> _WORK INSTRUCTION_
Skip the pictures. Give all the data again exactly.

====

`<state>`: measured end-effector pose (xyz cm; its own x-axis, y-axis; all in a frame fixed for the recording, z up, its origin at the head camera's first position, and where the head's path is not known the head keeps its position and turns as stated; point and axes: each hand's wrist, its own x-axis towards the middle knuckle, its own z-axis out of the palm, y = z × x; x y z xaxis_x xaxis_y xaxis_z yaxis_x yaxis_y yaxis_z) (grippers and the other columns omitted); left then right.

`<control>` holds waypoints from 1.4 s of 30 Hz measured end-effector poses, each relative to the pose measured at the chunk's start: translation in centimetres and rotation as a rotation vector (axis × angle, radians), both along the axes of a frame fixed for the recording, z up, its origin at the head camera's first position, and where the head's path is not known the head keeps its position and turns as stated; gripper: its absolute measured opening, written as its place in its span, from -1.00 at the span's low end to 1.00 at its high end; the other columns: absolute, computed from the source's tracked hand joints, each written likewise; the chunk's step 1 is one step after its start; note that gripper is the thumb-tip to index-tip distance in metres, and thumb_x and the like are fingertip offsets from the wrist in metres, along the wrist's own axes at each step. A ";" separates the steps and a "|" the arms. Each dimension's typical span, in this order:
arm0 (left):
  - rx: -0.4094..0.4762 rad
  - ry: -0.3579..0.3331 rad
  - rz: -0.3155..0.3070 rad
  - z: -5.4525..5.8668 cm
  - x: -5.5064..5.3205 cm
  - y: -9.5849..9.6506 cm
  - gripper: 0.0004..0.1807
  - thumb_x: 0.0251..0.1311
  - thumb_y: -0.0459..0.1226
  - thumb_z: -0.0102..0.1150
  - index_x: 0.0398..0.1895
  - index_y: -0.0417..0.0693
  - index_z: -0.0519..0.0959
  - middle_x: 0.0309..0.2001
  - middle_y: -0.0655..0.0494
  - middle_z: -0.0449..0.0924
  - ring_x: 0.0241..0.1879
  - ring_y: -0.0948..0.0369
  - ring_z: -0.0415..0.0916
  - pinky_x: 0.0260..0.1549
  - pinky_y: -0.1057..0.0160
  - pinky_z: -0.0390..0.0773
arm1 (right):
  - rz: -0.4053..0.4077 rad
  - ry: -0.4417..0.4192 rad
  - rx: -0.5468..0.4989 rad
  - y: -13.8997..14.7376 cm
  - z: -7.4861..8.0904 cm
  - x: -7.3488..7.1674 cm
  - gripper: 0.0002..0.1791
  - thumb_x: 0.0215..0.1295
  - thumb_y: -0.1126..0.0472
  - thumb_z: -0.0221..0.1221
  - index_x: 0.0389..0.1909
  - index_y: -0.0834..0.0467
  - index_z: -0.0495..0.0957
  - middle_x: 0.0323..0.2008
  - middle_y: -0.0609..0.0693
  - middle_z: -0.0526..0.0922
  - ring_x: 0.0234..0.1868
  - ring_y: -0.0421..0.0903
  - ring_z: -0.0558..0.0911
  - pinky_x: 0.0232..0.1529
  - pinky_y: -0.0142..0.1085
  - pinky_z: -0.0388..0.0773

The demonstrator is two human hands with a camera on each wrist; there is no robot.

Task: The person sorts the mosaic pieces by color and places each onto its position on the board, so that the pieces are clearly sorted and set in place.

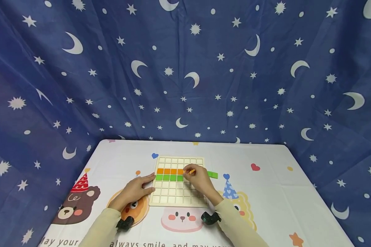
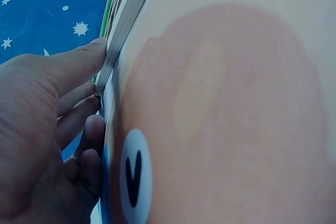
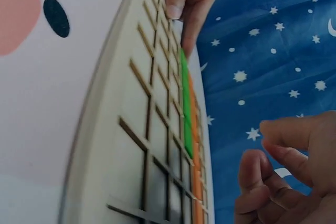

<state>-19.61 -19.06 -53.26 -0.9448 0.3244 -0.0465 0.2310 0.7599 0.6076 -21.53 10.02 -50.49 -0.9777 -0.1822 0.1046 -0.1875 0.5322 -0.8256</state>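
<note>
A pale grid board [image 1: 165, 199] lies on the table, with a row of orange tiles [image 1: 167, 171] above a row of green tiles [image 1: 166, 177] at its left. My left hand [image 1: 135, 190] touches the board's left edge, thumb and forefinger spread along it; the left wrist view shows its fingertips [image 2: 97, 45] right at the rim. Over the orange row is my right hand [image 1: 201, 180], bent at the fingers. No tile shows between its thumb and fingers in the right wrist view, where the hand [image 3: 294, 171] hovers beside the board. It hides part of the grid.
Loose green tiles [image 1: 214, 175] lie just right of the board, partly behind the right hand. The white tablecloth [image 1: 266, 192] carries printed animals and lettering. A blue curtain [image 1: 179, 68] with moons and stars hangs behind the table.
</note>
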 end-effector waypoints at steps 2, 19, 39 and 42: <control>0.002 0.000 0.004 0.1 -0.1 0.1 -0.34 0.22 0.01 0.28 0.39 0.09 0.41 0.46 0.19 0.29 0.42 -0.19 0.22 0.36 -0.27 0.21 | 0.011 0.003 0.012 0.3 0.4 0.1 -0.82 0.24 0.20 0.32 -0.15 0.08 0.67 -0.30 -0.08 0.65 -0.43 -0.20 0.52 -0.43 -0.41 0.52; -0.004 0.011 0.002 0.2 0.0 0.1 -0.33 0.23 0.00 0.28 0.39 0.05 0.41 0.46 0.15 0.30 0.41 -0.21 0.24 0.35 -0.27 0.23 | -0.011 -0.011 0.018 2.7 2.2 0.5 -0.84 0.23 0.19 0.33 -0.17 0.07 0.68 -0.26 -0.08 0.67 -0.39 -0.19 0.53 -0.48 -0.40 0.48; -0.007 0.006 -0.003 0.1 0.2 0.1 -0.34 0.23 0.00 0.28 0.39 0.08 0.42 0.46 0.15 0.30 0.40 -0.21 0.24 0.34 -0.28 0.23 | -0.089 0.020 0.021 6.3 2.9 1.3 -0.82 0.23 0.21 0.34 -0.15 0.02 0.67 -0.16 -0.05 0.71 -0.30 -0.16 0.63 -0.42 -0.36 0.57; -0.011 0.014 -0.002 0.1 0.1 0.0 -0.34 0.23 0.01 0.27 0.39 0.08 0.42 0.46 0.15 0.30 0.40 -0.22 0.24 0.34 -0.29 0.23 | -0.110 0.022 0.030 6.9 2.7 1.3 -0.82 0.23 0.18 0.34 -0.14 0.01 0.67 -0.16 -0.07 0.71 -0.29 -0.17 0.63 -0.43 -0.37 0.55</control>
<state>-19.47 -19.02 -53.15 -0.9448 0.3255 -0.0371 0.2404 0.7659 0.5964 -20.24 16.92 -47.83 -0.9894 -0.0770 0.1227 -0.1446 0.5749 -0.8053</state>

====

> _RESULT OF THE EXERCISE_
`<state>`: measured end-effector pose (xyz cm; its own x-axis, y-axis; all in a frame fixed for the recording, z up, its origin at the head camera's first position, and where the head's path is not known the head keeps its position and turns as stated; point and axes: each hand's wrist, its own x-axis towards the middle knuckle, its own z-axis out of the palm, y = z × x; x y z xaxis_x xaxis_y xaxis_z yaxis_x yaxis_y yaxis_z) (grippers and the other columns omitted); left then right.

`<control>` holds waypoints from 1.4 s of 30 Hz measured end-effector poses, each relative to the pose measured at the chunk's start: translation in centimetres and rotation as a rotation vector (axis × angle, radians), both along the axes of a frame fixed for the recording, z up, its origin at the head camera's first position, and where the head's path is not known the head keeps its position and turns as stated; gripper: its absolute measured opening, written as its place in its span, from -1.00 at the span's low end to 1.00 at its high end; the other columns: absolute, computed from the source's tracked hand joints, each written likewise; the chunk's step 1 is one step after its start; note that gripper is the thumb-tip to index-tip distance in metres, and thumb_x and the like are fingertip offsets from the wrist in metres, along the wrist's own axes at each step. A ";" separates the steps and a "|" the arms. Each dimension's typical span, in this order:
arm0 (left):
  - rx: -0.4094..0.4762 rad
  - ry: -0.3579..0.3331 rad
  - rz: -0.3155..0.3070 rad
  - z: -5.4525..5.8668 cm
  - x: -5.5064..5.3205 cm
  - y: -9.5849..9.6506 cm
  - gripper: 0.0004..0.1807
  - thumb_x: 0.0251..0.1311
  - thumb_y: -0.0459..0.1226
  - thumb_z: -0.0102..0.1150
  - index_x: 0.0398..0.1895
  - index_y: -0.0417..0.0693
  - index_z: -0.0519..0.0959
  - middle_x: 0.0309..0.2001
  - middle_y: -0.0655..0.0494
  - middle_z: -0.0449..0.0924
  - ring_x: 0.0241..0.1879
  - ring_y: -0.0948..0.0369
  - ring_z: -0.0415..0.0916
  - pinky_x: 0.0260..0.1549
  - pinky_y: -0.1057..0.0160
  - pinky_z: -0.0390..0.0773
arm1 (right):
  - rz: -0.4053..0.4077 rad
  - ry: -0.4417..0.4192 rad
  - rx: -0.5468..0.4989 rad
  - y: -13.8997..14.7376 cm
  - z: -7.4861..8.0904 cm
  - x: -7.3488..7.1674 cm
  - gripper: 0.0002..0.1791
  - thumb_x: 0.0215..0.1295
  - thumb_y: -0.1126..0.0472
  - thumb_z: -0.0221..0.1221
  - index_x: 0.0389..0.1909
  - index_y: -0.0834..0.0467
  - index_z: -0.0495..0.0957
  - middle_x: 0.0323..0.2008
  - middle_y: -0.0609..0.0693
  - middle_z: -0.0526..0.0922
  - ring_x: 0.0234..0.1868
  - ring_y: -0.0421..0.0903
  - ring_z: -0.0558..0.0911
  - pinky_x: 0.0232..0.1529
  - pinky_y: -0.0142..0.1085
  - pinky_z: -0.0388..0.0773

The demonstrator is two human hands with a camera on each wrist; there is no robot.

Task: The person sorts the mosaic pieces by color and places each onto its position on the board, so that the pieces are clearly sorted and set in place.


<state>-19.61 -19.06 -53.26 -0.9448 0.3244 -0.0465 0.2310 0.7599 0.6076 -21.53 10.02 -50.49 -0.9777 -0.1822 0.1046 -0.1875 0.5322 -0.8256</state>
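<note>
A pale grid board [image 1: 165, 199] lies on the table, with a row of orange tiles [image 1: 167, 171] above a row of green tiles [image 1: 166, 177] at its left. My left hand [image 1: 135, 190] touches the board's left edge, thumb and forefinger spread along it; the left wrist view shows its fingertips [image 2: 97, 45] right at the rim. Over the orange row is my right hand [image 1: 201, 180], bent at the fingers. No tile shows between its thumb and fingers in the right wrist view, where the hand [image 3: 294, 171] hovers beside the board. It hides part of the grid.
Loose green tiles [image 1: 214, 175] lie just right of the board, partly behind the right hand. The white tablecloth [image 1: 266, 192] carries printed animals and lettering. A blue curtain [image 1: 179, 68] with moons and stars hangs behind the table.
</note>
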 end-effector waypoints at steps 2, 19, 39 and 42: <control>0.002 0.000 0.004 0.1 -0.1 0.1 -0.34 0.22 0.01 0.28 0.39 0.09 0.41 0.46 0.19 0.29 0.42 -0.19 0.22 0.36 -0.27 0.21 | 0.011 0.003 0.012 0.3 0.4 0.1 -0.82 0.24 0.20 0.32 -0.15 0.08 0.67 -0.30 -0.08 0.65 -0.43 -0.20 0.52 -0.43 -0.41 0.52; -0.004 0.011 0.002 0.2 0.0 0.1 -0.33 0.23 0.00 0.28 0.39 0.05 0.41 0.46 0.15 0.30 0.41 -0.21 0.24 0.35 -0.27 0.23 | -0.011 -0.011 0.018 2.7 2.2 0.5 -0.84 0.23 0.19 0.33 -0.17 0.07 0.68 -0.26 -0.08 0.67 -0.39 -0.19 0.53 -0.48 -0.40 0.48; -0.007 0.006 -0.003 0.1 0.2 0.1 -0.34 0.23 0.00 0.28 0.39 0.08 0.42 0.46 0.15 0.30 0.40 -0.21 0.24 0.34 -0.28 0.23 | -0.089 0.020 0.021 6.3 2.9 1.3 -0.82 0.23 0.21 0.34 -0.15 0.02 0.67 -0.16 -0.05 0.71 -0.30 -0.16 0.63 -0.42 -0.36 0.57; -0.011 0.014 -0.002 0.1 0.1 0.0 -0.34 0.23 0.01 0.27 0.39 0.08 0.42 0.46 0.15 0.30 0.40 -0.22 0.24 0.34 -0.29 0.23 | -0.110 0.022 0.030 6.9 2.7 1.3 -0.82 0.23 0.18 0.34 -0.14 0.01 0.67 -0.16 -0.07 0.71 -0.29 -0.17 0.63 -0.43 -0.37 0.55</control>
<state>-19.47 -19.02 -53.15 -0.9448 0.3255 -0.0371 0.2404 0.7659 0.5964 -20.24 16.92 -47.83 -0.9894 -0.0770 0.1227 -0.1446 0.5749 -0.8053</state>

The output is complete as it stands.